What is calcium’s role in muscle contraction?
| Calcium isn’t just important for bone, it is also the key factor that initiates muscle contraction. When skeletal muscle fibers become excited, calcium channels open and calcium floods in and around the myofibrils and bathes the sarcomeres. Calcium then interacts with specific proteins associated with actin and induces sarcomere contraction. The contraction of one muscle fiber is really the net result of the shortening of all the tiny sarcomeres in each myofibril within that cell. Further, the contraction of the muscle itself is the net result of contraction and shortening of muscle fibers that make up that muscle.

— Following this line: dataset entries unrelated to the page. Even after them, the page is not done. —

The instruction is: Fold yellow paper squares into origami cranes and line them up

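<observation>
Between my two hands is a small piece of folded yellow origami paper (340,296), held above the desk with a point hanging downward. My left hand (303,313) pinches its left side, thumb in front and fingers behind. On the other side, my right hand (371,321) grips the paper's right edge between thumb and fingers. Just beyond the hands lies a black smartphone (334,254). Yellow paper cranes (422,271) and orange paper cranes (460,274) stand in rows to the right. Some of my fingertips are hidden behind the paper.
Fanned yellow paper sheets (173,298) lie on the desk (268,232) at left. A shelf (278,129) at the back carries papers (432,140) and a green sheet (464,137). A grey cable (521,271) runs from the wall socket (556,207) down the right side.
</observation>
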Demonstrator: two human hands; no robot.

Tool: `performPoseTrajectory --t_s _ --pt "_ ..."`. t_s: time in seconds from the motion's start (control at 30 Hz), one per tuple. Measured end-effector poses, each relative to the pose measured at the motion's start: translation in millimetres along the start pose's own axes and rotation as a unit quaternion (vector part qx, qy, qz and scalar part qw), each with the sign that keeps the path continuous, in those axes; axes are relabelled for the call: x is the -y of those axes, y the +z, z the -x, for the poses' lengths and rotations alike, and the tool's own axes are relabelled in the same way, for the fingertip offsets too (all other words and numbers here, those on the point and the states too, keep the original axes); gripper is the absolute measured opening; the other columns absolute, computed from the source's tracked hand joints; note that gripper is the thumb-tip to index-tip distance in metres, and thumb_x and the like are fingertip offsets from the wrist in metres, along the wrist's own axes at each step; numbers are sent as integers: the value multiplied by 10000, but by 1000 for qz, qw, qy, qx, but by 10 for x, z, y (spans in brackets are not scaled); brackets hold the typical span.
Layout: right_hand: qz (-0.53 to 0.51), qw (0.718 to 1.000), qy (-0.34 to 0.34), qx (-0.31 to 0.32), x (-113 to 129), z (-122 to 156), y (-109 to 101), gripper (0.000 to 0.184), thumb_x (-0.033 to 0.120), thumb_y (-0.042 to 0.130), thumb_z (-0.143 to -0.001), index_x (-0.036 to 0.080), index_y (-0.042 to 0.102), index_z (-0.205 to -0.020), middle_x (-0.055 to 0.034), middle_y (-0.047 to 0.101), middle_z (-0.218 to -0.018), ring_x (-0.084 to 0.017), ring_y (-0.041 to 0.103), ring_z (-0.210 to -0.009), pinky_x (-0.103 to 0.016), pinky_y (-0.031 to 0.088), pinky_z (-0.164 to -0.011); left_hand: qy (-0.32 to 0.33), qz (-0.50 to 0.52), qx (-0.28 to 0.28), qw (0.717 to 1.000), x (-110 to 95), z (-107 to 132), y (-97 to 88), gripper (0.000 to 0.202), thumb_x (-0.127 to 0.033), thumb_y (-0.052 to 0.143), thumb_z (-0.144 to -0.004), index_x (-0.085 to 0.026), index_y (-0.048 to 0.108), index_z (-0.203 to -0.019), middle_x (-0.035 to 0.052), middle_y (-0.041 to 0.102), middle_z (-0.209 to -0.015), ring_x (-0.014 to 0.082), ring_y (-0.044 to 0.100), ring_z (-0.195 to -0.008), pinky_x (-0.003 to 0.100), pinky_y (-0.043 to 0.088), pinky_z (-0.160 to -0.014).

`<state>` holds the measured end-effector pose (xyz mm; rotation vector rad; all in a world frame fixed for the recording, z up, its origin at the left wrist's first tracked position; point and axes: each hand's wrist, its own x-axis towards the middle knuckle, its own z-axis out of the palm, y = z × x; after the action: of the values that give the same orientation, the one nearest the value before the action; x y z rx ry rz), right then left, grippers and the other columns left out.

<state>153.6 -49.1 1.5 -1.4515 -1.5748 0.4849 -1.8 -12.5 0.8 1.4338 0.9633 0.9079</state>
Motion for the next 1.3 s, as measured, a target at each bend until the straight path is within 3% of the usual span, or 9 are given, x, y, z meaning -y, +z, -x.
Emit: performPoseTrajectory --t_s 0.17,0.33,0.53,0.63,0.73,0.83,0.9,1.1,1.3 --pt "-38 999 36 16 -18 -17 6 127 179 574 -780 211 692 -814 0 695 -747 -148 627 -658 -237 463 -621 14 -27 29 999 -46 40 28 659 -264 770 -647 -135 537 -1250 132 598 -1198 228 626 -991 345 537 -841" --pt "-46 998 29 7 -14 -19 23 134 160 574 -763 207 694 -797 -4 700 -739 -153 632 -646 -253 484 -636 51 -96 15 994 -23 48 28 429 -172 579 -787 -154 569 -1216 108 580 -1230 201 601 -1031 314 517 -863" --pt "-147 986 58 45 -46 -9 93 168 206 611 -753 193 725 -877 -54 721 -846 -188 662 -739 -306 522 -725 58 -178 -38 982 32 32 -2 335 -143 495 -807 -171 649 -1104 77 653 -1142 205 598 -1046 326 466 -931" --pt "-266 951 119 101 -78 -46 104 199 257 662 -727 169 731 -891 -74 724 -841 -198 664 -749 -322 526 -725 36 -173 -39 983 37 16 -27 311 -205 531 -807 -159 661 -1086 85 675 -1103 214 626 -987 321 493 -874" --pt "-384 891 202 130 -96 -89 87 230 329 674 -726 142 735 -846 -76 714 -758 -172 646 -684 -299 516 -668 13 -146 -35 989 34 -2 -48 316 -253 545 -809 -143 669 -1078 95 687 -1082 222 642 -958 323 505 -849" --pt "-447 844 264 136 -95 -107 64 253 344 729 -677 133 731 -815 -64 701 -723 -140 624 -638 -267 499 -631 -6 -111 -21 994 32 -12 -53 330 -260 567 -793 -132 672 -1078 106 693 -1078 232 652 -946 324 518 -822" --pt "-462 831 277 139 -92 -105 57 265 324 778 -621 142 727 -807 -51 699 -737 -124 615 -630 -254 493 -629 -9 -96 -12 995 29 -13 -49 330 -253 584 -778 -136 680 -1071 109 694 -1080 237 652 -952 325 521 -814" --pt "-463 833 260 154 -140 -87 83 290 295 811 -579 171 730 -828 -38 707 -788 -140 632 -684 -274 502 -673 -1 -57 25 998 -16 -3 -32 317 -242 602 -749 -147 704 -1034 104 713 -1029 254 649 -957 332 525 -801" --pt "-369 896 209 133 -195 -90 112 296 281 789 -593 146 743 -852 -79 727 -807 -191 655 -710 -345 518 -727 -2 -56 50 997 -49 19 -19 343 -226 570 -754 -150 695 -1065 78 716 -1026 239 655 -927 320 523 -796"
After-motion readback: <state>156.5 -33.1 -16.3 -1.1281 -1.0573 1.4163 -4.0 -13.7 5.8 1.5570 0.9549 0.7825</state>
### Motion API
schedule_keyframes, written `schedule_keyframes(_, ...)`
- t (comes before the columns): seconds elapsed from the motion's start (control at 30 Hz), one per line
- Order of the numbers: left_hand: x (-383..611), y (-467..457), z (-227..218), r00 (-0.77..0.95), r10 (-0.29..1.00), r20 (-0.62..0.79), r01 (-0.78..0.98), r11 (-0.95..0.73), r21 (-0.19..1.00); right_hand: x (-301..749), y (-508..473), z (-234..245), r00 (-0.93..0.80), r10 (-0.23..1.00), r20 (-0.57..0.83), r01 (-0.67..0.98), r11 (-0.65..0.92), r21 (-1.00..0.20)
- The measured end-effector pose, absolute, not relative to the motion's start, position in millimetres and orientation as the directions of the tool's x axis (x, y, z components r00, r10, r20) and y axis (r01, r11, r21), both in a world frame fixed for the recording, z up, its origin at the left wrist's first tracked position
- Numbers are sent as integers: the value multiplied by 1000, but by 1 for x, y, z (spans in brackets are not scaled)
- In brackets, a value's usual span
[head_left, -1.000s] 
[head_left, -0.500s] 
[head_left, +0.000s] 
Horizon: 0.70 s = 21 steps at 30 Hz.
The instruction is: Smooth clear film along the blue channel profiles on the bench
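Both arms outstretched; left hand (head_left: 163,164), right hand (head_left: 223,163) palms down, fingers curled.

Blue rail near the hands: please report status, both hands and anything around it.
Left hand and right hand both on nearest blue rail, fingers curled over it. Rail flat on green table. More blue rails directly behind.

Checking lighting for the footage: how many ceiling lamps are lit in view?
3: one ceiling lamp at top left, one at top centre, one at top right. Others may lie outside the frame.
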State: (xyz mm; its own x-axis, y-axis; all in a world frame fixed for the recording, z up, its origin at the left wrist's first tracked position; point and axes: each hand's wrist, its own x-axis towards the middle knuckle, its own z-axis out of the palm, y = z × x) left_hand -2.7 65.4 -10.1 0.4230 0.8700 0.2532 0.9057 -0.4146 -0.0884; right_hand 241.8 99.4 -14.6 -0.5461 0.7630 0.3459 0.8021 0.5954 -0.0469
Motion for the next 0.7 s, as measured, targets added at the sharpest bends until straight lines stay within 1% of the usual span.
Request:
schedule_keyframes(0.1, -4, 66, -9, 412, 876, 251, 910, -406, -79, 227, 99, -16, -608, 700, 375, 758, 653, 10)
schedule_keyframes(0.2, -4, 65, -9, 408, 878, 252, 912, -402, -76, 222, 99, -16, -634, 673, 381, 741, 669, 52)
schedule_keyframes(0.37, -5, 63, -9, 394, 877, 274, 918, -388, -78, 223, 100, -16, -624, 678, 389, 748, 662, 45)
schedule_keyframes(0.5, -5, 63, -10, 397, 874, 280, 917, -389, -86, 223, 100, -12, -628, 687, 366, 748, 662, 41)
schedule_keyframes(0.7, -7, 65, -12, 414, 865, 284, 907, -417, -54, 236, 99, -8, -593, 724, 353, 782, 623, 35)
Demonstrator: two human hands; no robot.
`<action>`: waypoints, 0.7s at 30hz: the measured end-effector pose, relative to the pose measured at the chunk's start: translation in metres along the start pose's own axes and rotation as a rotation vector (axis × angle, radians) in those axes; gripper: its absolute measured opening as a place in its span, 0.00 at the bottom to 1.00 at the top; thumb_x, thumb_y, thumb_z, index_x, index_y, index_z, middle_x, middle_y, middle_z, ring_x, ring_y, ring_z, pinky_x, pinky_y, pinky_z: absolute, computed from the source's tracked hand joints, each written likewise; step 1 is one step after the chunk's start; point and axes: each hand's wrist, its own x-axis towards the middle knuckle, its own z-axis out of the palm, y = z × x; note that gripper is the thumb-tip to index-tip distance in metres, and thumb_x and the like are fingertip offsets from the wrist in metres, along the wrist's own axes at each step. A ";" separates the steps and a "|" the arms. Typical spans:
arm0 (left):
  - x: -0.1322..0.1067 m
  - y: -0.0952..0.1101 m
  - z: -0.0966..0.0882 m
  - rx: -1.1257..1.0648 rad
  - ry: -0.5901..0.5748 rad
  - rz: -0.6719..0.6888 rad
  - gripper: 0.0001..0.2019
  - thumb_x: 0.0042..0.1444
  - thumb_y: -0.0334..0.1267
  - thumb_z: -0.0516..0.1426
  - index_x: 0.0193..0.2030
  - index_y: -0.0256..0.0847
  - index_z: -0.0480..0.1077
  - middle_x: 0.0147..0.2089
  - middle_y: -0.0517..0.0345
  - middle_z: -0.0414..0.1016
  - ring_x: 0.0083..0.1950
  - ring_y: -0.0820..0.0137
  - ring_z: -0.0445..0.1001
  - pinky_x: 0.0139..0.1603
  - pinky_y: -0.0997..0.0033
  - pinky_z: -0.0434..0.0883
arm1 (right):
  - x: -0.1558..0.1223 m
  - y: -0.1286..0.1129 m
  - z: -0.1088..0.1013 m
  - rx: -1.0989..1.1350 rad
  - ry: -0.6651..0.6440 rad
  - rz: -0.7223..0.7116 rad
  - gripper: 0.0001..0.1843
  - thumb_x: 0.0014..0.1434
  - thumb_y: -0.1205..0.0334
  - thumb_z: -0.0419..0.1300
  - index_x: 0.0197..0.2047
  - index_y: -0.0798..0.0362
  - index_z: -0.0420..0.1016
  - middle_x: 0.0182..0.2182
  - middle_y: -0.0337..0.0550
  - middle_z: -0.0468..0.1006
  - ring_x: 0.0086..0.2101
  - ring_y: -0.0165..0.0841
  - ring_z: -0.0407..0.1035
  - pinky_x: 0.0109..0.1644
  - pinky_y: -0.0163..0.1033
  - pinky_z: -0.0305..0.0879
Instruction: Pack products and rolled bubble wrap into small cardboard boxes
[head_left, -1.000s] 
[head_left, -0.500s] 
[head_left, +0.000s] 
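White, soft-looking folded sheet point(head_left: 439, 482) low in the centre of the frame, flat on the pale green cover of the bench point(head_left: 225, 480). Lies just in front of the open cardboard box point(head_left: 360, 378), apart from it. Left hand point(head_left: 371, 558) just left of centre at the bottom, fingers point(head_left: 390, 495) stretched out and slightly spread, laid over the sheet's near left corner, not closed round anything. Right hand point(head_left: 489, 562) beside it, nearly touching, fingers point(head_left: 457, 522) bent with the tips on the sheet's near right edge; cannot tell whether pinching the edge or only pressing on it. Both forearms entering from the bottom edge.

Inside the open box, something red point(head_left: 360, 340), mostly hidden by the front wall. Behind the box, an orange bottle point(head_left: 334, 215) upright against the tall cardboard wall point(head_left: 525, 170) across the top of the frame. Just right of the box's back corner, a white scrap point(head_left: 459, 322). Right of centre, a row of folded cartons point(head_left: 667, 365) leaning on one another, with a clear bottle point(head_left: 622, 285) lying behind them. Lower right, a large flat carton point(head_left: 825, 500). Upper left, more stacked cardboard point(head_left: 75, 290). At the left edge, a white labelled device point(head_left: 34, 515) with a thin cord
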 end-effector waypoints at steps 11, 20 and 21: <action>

Skeletal muscle cells have another unique characteristic. They contain an organelle called the sarcoplasmic reticulum which is actually a modified version of the endoplasmic reticulum found in other cells. This organelle stores large quantities of calcium. In fact, when a skeletal muscle cell is stimulated, most of the calcium that bathes the sarcomeres actually comes from the sarcoplasmic reticulum. |
![]() |
What powers muscle contraction?
| In order for muscle fibers to contract, a lot of ATP must be used (see Sarcomere Contraction Figure). Some of the energy released from ATP is used to power the contraction. Interestingly, ATP is also necessary for a contracted muscle cell to “relax” as well. When the muscle is no longer being stimulated, ATP helps the thick and thin filaments to dissociate from each other so that each sarcomere can return to a relaxed (or unstimulated) position. Also, ATP is necessary to pump calcium out of intracellular fluid of the muscle fiber. Calcium is either pumped out of the cell or more likely into sarcoplasmic reticulum organelles. | ![]() |
If ATP is deficient, muscle fibers become locked in a contracted state called rigor. Rigor mortis occurs when the human body dies as the integrity of muscle cell membranes decrease. This allows calcium to leak into the contracting regions of muscle fibers from the extracellular fluid and from within the sarcoplasmic reticulum. As a result, calcium bathes myofibrils and contraction is invoked. Usually there is enough ATP in these dying cells to power the contraction. The dying cell would then remains locked in a contracted state.